## Assignment
When counting, include every line of the data that holds "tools", then state the total alone.
※ ※ ※
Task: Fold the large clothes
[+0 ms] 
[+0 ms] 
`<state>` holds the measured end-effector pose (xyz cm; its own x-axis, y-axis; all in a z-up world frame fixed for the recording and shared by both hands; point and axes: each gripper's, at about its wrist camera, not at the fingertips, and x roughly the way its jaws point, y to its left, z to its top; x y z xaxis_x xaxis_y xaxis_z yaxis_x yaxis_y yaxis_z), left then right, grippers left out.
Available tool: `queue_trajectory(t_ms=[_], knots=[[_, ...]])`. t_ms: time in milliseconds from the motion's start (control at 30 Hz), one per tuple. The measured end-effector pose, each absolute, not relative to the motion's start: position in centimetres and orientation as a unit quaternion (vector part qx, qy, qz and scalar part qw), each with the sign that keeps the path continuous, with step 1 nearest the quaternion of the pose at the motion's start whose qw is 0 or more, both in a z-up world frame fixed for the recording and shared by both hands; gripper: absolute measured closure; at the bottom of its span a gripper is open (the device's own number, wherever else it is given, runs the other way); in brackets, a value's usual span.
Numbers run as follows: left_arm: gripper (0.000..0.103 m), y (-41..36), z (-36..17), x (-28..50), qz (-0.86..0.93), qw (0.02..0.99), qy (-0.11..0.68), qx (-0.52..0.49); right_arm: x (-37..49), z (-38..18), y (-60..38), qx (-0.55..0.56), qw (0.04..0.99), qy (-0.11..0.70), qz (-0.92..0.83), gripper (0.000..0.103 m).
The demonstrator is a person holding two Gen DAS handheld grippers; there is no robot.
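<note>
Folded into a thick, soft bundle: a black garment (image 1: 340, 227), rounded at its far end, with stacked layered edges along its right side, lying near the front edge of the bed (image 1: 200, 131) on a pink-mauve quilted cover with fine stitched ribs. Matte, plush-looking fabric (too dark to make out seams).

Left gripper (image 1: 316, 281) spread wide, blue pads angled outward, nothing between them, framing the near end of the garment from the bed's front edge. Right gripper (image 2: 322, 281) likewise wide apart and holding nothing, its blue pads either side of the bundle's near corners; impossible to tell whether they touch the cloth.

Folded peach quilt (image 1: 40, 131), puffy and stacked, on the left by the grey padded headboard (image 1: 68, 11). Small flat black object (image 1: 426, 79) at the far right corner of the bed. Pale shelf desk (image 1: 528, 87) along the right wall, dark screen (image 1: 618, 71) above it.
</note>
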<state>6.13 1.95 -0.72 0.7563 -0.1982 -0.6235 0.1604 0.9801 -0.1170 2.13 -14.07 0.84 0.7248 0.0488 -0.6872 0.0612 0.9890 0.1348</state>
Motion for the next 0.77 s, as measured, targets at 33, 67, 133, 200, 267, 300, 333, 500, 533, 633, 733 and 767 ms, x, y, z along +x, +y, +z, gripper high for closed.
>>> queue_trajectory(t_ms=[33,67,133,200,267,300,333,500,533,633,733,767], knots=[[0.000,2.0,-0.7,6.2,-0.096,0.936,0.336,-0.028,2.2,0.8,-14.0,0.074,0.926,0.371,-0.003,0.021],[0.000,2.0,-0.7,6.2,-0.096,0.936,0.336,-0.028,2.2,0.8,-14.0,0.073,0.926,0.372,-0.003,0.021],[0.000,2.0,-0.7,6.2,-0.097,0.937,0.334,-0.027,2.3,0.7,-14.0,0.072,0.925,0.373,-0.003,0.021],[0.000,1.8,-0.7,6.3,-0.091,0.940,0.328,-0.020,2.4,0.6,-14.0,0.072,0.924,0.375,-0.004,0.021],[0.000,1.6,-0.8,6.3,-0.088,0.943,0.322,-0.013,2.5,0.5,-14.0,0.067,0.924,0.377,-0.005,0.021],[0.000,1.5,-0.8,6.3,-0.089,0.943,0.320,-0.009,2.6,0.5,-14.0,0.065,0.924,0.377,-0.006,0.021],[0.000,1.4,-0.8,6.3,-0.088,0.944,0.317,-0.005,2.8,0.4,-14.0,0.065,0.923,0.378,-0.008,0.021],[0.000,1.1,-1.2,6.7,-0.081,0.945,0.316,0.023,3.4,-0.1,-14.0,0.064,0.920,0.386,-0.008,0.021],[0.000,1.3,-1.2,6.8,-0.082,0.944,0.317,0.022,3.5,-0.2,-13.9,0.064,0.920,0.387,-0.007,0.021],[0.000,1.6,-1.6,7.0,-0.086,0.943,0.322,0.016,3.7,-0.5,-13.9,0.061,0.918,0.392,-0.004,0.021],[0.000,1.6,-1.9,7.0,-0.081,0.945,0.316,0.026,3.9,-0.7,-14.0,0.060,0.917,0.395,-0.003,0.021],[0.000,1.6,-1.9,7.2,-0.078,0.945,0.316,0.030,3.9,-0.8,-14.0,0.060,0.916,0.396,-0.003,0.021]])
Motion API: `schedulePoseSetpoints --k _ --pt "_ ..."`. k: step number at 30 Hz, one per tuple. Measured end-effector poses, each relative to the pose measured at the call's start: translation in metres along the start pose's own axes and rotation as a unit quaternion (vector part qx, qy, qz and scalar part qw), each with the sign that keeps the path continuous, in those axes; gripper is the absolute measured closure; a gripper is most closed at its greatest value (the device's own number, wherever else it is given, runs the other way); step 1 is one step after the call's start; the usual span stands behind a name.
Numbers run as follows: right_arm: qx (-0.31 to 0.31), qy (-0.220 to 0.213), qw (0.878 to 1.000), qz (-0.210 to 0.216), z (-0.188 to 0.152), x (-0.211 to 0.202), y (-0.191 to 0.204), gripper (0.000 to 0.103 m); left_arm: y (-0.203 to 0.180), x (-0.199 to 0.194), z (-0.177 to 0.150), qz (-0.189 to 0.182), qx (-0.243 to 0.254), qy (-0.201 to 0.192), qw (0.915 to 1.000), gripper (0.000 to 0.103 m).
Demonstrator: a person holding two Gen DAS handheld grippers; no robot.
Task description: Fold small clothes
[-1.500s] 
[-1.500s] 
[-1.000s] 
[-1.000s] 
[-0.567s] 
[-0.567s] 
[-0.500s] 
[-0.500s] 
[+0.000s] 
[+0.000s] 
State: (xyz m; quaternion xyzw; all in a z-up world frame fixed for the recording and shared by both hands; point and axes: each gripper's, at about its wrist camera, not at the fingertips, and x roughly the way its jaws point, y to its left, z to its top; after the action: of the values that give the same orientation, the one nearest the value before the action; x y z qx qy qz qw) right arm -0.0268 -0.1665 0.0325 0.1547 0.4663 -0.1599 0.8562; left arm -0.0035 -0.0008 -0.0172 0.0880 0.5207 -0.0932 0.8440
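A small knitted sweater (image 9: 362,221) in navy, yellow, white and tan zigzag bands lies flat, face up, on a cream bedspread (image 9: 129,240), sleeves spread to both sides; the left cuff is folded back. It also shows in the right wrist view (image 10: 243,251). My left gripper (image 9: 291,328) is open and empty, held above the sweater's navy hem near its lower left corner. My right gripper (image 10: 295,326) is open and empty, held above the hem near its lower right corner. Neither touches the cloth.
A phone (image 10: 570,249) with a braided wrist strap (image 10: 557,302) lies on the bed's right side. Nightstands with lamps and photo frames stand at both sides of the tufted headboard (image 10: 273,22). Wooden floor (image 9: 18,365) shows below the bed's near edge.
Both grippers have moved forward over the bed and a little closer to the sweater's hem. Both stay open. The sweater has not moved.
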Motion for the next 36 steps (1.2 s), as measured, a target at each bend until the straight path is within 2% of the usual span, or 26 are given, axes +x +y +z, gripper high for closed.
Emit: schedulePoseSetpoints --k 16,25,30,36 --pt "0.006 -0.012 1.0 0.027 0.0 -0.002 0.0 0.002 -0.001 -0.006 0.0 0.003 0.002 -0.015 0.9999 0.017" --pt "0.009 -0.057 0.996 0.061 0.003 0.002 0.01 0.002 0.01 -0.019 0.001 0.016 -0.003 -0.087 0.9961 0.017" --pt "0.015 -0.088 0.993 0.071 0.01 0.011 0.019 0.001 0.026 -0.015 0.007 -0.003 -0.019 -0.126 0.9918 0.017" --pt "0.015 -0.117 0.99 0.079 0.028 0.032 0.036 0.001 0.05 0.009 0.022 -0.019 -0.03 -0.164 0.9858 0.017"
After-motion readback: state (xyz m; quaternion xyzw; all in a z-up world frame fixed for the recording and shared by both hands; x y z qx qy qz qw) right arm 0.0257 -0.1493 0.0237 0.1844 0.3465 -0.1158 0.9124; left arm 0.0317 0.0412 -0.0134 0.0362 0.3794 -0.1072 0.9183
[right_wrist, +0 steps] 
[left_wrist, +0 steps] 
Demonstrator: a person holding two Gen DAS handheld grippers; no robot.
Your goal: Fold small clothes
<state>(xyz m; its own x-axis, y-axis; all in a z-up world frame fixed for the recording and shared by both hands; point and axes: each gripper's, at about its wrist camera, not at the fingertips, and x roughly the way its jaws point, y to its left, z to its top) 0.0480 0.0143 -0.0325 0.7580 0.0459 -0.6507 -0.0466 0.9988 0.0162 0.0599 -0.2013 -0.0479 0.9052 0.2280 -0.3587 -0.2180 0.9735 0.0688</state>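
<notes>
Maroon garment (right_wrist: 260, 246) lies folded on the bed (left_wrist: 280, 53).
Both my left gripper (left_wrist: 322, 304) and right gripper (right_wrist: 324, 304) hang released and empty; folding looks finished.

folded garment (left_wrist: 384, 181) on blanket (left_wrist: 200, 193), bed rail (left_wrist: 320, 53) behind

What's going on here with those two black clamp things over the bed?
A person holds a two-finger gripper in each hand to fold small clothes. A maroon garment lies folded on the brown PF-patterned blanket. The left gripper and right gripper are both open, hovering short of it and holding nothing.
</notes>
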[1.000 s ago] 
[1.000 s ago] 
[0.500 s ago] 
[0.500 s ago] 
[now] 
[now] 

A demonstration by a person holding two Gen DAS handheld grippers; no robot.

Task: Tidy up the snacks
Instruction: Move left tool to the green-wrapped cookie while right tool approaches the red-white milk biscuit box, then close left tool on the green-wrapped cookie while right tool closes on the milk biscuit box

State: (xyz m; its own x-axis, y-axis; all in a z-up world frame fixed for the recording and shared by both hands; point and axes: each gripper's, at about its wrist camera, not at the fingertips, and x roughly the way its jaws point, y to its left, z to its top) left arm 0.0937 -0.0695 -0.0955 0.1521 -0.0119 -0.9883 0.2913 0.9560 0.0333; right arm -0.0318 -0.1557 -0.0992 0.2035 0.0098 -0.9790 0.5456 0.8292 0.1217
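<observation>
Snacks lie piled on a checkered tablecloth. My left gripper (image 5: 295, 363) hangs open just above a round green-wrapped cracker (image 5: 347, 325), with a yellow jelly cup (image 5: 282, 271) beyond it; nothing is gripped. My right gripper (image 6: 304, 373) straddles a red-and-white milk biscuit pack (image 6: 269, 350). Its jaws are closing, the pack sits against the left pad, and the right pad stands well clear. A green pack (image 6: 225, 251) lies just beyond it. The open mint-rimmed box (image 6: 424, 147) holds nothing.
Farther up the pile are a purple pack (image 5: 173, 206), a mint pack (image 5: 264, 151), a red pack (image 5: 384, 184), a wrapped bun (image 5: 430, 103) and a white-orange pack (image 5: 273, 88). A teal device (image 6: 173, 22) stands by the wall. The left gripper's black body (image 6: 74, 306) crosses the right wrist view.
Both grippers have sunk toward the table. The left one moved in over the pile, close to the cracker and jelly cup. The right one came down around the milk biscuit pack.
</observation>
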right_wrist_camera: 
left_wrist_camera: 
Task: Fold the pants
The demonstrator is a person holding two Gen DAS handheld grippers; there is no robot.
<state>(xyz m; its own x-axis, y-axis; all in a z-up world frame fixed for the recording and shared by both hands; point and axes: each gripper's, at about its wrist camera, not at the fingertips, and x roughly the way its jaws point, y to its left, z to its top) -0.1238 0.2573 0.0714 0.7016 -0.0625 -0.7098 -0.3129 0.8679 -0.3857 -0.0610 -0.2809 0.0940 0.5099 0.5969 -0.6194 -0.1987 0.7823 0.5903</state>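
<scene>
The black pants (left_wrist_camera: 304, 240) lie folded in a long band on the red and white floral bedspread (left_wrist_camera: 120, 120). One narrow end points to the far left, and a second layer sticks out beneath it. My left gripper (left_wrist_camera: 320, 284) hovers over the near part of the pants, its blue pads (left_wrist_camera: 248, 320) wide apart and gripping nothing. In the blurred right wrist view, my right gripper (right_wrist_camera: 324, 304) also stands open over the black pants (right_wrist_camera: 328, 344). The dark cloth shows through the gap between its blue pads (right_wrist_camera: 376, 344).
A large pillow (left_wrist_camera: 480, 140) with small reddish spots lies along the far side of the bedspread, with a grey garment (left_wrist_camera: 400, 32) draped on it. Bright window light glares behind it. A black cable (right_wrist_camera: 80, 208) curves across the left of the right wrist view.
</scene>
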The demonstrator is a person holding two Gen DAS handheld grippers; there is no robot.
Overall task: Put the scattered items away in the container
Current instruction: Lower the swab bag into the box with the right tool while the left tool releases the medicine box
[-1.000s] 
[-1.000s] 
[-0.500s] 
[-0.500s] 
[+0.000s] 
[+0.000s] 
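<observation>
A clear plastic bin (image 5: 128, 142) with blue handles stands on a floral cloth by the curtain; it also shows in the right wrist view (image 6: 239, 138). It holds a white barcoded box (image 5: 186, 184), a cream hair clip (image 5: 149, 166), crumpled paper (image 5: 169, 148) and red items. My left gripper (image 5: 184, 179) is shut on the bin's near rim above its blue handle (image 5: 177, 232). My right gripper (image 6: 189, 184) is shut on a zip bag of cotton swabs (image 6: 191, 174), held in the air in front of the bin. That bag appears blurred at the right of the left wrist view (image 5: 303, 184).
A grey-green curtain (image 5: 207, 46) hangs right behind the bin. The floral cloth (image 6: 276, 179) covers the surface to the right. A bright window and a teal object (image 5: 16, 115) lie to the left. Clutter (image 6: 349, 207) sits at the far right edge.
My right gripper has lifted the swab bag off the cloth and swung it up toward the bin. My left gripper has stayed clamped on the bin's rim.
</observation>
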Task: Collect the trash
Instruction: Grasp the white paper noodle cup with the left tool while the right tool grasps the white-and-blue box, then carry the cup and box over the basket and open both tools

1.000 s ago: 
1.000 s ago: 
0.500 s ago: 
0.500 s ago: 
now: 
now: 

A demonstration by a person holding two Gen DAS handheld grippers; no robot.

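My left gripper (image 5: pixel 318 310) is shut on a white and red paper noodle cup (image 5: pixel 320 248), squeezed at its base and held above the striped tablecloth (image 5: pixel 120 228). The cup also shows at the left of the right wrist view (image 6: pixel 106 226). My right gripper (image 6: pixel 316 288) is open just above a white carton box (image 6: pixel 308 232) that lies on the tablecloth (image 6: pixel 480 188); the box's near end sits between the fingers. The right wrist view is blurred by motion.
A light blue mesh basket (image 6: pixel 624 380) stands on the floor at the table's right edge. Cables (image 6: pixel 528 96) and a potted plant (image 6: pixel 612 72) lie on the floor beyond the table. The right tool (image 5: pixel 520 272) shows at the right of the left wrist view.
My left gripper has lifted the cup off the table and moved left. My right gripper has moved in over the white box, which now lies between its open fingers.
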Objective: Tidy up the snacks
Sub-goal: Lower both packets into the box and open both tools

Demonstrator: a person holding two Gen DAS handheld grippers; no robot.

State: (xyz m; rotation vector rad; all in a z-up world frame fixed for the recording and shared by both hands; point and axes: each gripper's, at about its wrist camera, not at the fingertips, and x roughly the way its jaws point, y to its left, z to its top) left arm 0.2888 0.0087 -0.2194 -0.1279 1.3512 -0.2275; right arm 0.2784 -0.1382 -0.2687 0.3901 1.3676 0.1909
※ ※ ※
## Output of the task
2